Rejected: Shadowing at private schools

Dylan was scheduled for a shadow day the other day at a school that specializes in kids whose learning disabilities or other challenges make typical school settings a problem for them but whose disabilities aren’t severe enough to warrant placement in special day classes.

The class size is eight – talk about individualized instruction! Since many of their students are on the autistic spectrum, social skills training is incorporated into the curriculum for all students. It’s expensive and 35 miles away from our house, but I thought it would be worthwhile if I could find a high school where my son could learn and thrive.

He’s got a supportive team at the local public middle school, but there are many ways in which he’s not ready for high school, and class sizes of 30 to 40 just don’t sound like the right answer for him.

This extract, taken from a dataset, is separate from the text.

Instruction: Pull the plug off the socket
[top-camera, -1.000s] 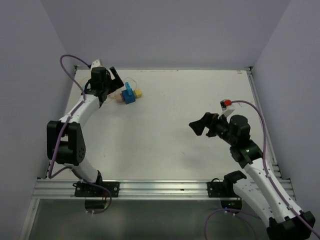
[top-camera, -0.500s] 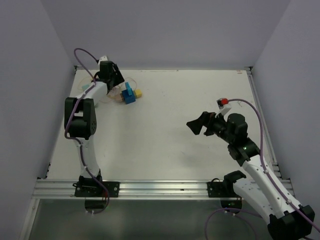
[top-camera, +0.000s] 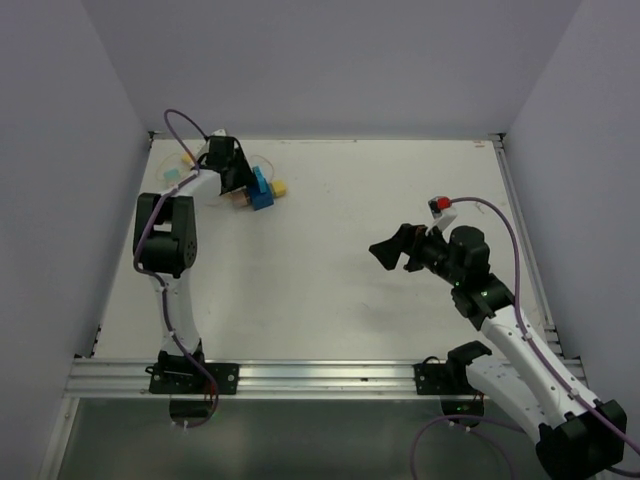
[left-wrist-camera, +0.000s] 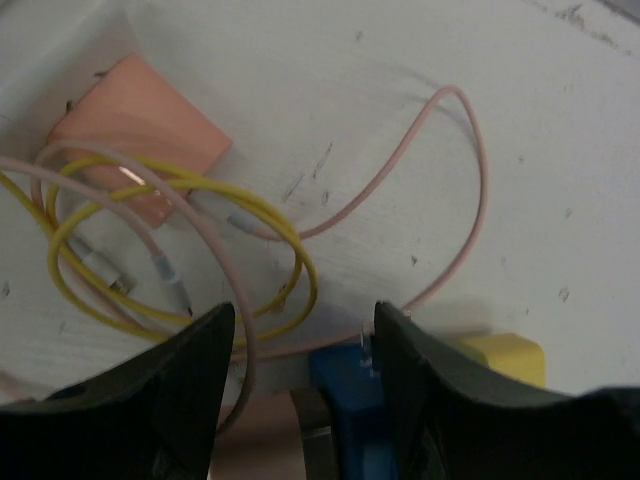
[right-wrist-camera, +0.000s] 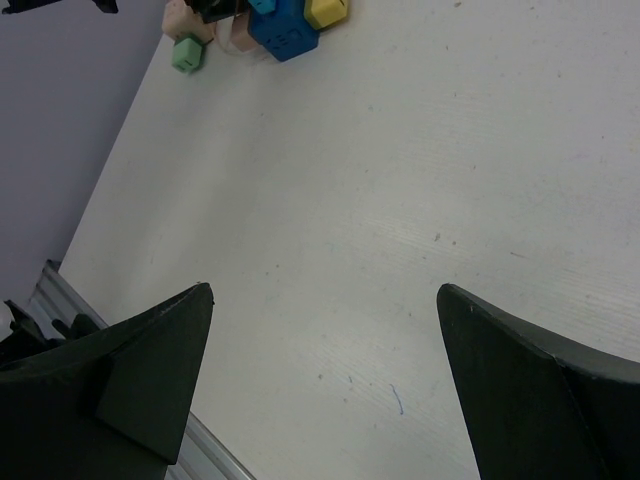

So Dylan walks into the front office at the private school, gasping and squeaking, and the admissions chair (let’s call her Mrs. Smith) says, “Is he going to keep doing that?” I had sent a bio where I wrote: “Current tics include loud breathing (‘Darth Vader tic’), sudden intake of breath and squeaking. It may sound like he’s gasping for air, but he’s OK.”

So, yes, he’s probably going to keep doing it, at least until he relaxes a bit, which is difficult in a new environment where he knows he’s being evaluated. Well, Mrs. Smith doesn’t think the other students will be able to function with my son in the classroom. One teacher’s willing to give him a shot, but I need to stay at the school.

After one class period, where the teacher reports Dylan quieted down after she gave him a book to read, Mrs. Smith decides Dylan is not a fit for the school and needs to go home. She can’t look him in the eye and give him a straight answer when he asks why. He wants to stay the whole day and shadow. But Mrs. Smith won’t allow that (the Head of School is not on campus for a consultation), so I drive Dylan back to his public school, where he arrives in time for third period.

This makes three private schools that have rejected my smart, capable son after he tries to shadow, because he’s too loud or too immature or lacks executive functioning skills. What now? It’s time to find out what our local public high school district can offer, because we’re out of options locally — unless we want to consider schools that cater to students with extreme behavioral or emotional problems. That’s not the environment I want.

Walking to school this morning I ask Dylan how he feels about the experience at the private school. The answer from a kid who almost never says how he feels about anything? “Pissed.” Maybe we should move to New Jersey.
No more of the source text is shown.